What are we to make of these blunders? The temptation may be to avert our gaze, thereby preserving the reassuring tale of the American Century. We should avoid that temptation and take the opposite course, acknowledging openly, freely and unabashedly where we have gone wrong. We should carve such acknowledgments into the face of a new monument smack in the middle of the Mall in Washington: We blew it. We screwed the pooch. We caught a case of the stupids. We got it ass-backwards.

Only through the exercise of candor might we avoid replicating such mistakes.

Indeed, we ought to apologize. When it comes to avoiding the repetition of sin, nothing works like abject contrition. We should, therefore, tell the people of Cuba that we are sorry for having made such a hash of U.S.-Cuban relations for so long. President Obama should speak on our behalf in asking the people of Hiroshima and Nagasaki for forgiveness. He should express our deep collective regret to Iranians and Afghans for what past U.S. interventionism has wrought.

The United States should do these things without any expectations of reciprocity. Regardless of what U.S. officials may say or do, Castro won't fess up to having made his own share of mistakes. The Japanese won't liken Hiroshima to Pearl Harbor and call it a wash. Iran's mullahs and Afghanistan's jihadists won't be offering to a chastened Washington to let bygones be bygones.

No, we apologize to them, but for our own good — to free ourselves from the accumulated conceits of the American Century and to acknowledge that the United States participated fully in the barbarism, folly and tragedy that defines our time. For those sins, we must hold ourselves accountable.

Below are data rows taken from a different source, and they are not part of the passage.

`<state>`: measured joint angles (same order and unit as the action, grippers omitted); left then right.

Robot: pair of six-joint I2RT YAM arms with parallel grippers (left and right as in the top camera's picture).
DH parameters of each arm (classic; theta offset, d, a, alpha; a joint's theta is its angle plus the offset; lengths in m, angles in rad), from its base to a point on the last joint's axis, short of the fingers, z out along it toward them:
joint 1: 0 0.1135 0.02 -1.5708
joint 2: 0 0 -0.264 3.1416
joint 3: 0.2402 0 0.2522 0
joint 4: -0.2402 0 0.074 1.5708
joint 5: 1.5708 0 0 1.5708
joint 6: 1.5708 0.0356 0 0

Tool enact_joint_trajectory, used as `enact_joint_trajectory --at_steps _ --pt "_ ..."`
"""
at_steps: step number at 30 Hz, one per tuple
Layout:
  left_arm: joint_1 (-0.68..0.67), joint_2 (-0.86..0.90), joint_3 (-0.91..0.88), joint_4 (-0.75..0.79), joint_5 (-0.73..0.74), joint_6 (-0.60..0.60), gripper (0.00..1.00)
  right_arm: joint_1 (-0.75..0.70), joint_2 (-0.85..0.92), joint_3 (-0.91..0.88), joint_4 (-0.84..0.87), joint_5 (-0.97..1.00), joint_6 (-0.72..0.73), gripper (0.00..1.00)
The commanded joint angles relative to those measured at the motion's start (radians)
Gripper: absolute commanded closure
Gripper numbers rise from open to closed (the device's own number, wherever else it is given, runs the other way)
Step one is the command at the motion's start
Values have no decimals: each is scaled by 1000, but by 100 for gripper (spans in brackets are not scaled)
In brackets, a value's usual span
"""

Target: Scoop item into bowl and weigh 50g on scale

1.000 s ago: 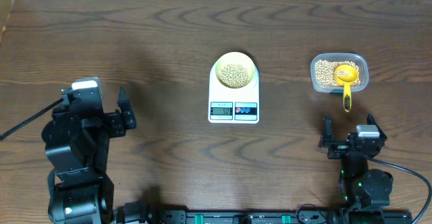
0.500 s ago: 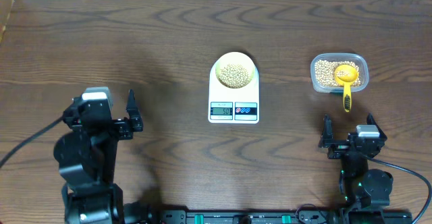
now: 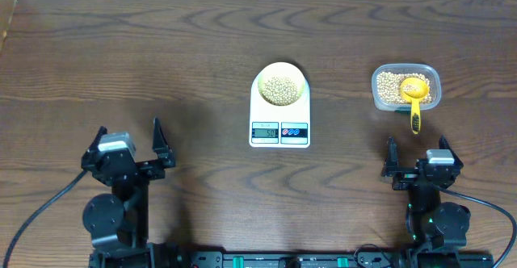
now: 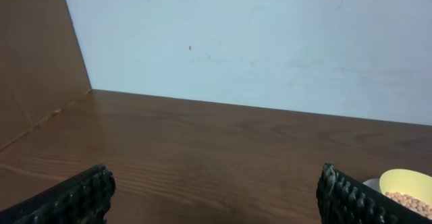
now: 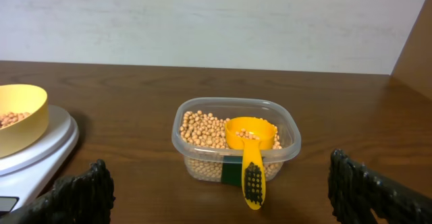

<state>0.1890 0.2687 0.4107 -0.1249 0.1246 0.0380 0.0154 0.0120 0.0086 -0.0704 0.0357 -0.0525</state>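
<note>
The pale-yellow bowl (image 3: 280, 83) holds tan beans (image 3: 280, 90) and sits on the white scale (image 3: 279, 116), whose screen (image 3: 265, 131) is lit. The bowl also shows in the right wrist view (image 5: 20, 116) and at the edge of the left wrist view (image 4: 407, 185). More beans (image 5: 202, 131) fill the clear tub (image 3: 406, 88), with the yellow scoop (image 5: 251, 150) resting in it, handle over the near rim. My left gripper (image 3: 129, 145) is open and empty at the near left. My right gripper (image 3: 416, 155) is open and empty, below the tub.
A cardboard wall (image 4: 34, 55) stands at the table's far left corner. A pale wall (image 5: 216, 21) runs behind the table's back edge. Both arm bases sit at the near edge.
My left arm has drawn back toward the near edge and lowered, its gripper still open. The right arm, scale, bowl and tub have not moved.
</note>
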Motion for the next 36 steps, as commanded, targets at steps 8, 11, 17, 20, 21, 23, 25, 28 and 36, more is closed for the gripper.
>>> enact_joint_trajectory --at_steps 8,11,17,20,21,23,25,28,36 --pt "5 -199 -124 23 -10 -63 2 5 -6 -3 -2 -5 -8 1" --pt "4 -237 -152 47 -9 -63 2 5 -6 -3 -2 -5 -8 1" --pt "4 -267 -189 76 -8 -68 2 5 -6 -3 -2 -5 -8 1" --pt "4 -267 -207 97 -9 -74 2 5 -6 -3 -2 -5 -8 1" --pt "4 -267 -216 109 -9 -84 2 5 -6 -3 -2 -5 -8 1" --pt "4 -267 -235 134 -9 -100 2 5 -6 -3 -2 -5 -8 1" --pt "4 -267 -262 167 -9 -123 2 5 -6 -3 -2 -5 -8 1" --pt "4 -267 -310 229 -9 -142 2 5 -6 -3 -2 -5 -8 1" --pt "4 -267 -407 372 -8 -152 2 5 -6 -3 -2 -5 -8 1"
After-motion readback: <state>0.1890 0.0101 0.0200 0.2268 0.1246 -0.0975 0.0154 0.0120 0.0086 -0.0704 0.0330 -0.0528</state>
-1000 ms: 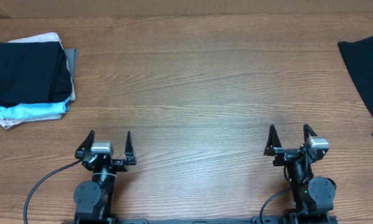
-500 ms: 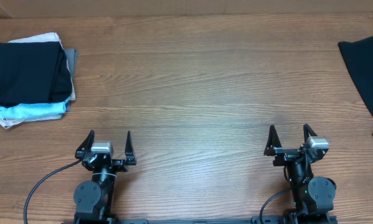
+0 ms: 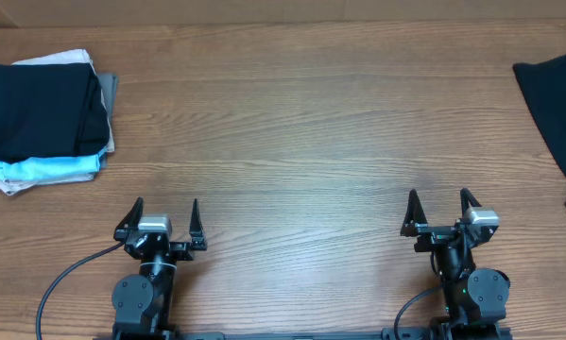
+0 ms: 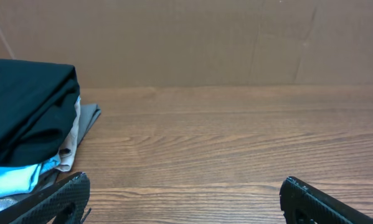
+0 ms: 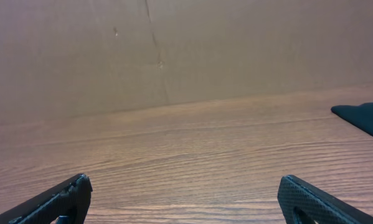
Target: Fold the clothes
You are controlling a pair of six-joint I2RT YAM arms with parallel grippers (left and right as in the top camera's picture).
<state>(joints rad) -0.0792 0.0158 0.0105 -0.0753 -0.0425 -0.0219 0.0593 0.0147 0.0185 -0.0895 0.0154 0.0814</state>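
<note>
Nothing moved; left gripper [image 3: 166,204], right gripper [image 3: 439,195] splayed; black garment [image 3: 557,94] seemingly rumpled.

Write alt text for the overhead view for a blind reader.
The left end effector and right end effector stand open over a wooden table. A folded stack sits far left; a loose black garment lies far right.

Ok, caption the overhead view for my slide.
Left gripper and right gripper open; folded stack left, black garment far right.
</note>
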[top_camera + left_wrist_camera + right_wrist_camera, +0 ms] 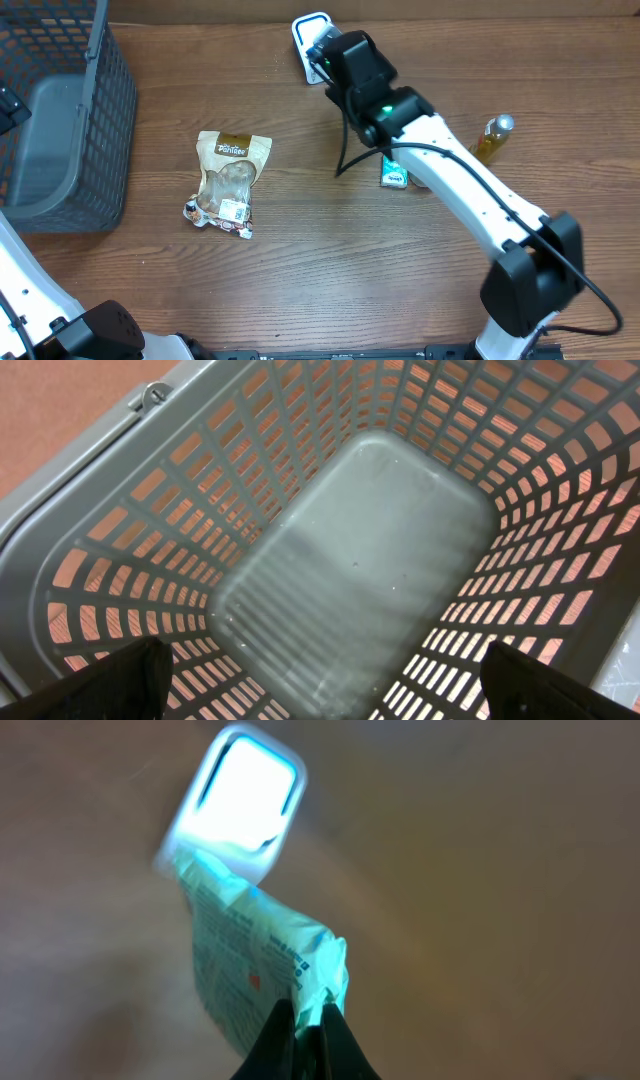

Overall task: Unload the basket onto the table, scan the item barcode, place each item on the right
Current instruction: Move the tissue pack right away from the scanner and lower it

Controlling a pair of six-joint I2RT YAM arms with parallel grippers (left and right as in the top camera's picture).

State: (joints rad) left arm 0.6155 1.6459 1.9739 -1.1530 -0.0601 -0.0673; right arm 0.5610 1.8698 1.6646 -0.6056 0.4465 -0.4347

To solve our problems requires that we see ourselves as we really are. And that requires shedding, once and for all, the illusions embodied in the American Century. ♥

[Andrew J. Bacevich graduated from West Point in 1969 and served in the U.S. Army during the Vietnam War, serving in Vietnam from the summer of 1970 to the summer of 1971. Afterwards he held posts in Germany, the United States, and the Persian Gulf up to his retirement from the service with the rank of Colonel in the early 1990s. He holds a Ph.D. in American Diplomatic History from Princeton University, and taught at West Point and Johns Hopkins University prior to joining the faculty at Boston University in 1998 as a professor of international relations and director of its Center for International Relations (from 1998 to 2005). Bacevitch is the author of several books, including American Empire: The Realities and Consequences of US Diplomacy (2002) and The New American Militarism: How Americans are Seduced by War (2005). He has been "a persistent, vocal critic of the US occupation of Iraq, calling the conflict a catastrophic failure." In March of 2007, he described George W. Bush's endorsement of such "preventive wars" as "immoral, illicit, and imprudent."

On May 13, 2007, Bacevich's son, also named Andrew J. Bacevich, was killed in action in Iraq, when he was killed by a suicide bomber south of Samarra in Salah Ad Din Province. The younger Bacevich, 27, was a First Lieutenant. He was assigned to the 3rd Battalion, 8th U.S. Cavalry Regiment, 1st Cavalry Division.]